**Instructions for the task**
Retype the full listing without altering anything.

**Supplied information**
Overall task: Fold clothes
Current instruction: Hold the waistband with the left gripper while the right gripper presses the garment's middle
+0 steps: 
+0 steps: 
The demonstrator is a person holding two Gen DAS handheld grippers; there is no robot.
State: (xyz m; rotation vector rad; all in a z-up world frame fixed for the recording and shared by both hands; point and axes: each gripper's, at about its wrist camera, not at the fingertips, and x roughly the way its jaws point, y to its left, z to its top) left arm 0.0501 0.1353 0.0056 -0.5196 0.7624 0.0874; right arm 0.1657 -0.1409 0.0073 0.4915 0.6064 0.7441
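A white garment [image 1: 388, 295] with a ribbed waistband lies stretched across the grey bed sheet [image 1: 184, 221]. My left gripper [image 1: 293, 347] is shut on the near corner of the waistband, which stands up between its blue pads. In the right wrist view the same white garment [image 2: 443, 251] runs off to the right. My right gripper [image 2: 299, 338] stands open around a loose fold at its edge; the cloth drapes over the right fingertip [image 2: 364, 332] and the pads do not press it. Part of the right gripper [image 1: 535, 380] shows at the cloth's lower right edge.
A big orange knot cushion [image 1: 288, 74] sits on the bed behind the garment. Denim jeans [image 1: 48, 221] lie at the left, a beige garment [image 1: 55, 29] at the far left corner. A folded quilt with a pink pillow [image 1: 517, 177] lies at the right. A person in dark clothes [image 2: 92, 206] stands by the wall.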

**Task result**
Overall task: Fold clothes
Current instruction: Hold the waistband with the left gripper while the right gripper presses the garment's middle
+0 steps: 
+0 steps: 
The demonstrator is a person holding two Gen DAS handheld grippers; there is no robot.
State: (xyz m; rotation vector rad; all in a z-up world frame fixed for the recording and shared by both hands; point and axes: each gripper's, at about its wrist camera, not at the fingertips, and x roughly the way its jaws point, y to its left, z to its top) left arm 0.0501 0.1353 0.0056 -0.5196 0.7624 0.0874; right arm 0.1657 -0.1409 0.0073 0.4915 0.6064 0.7441
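A white garment [image 1: 388, 295] with a ribbed waistband lies stretched across the grey bed sheet [image 1: 184, 221]. My left gripper [image 1: 293, 347] is shut on the near corner of the waistband, which stands up between its blue pads. In the right wrist view the same white garment [image 2: 443, 251] runs off to the right. My right gripper [image 2: 299, 338] stands open around a loose fold at its edge; the cloth drapes over the right fingertip [image 2: 364, 332] and the pads do not press it. Part of the right gripper [image 1: 535, 380] shows at the cloth's lower right edge.
A big orange knot cushion [image 1: 288, 74] sits on the bed behind the garment. Denim jeans [image 1: 48, 221] lie at the left, a beige garment [image 1: 55, 29] at the far left corner. A folded quilt with a pink pillow [image 1: 517, 177] lies at the right. A person in dark clothes [image 2: 92, 206] stands by the wall.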

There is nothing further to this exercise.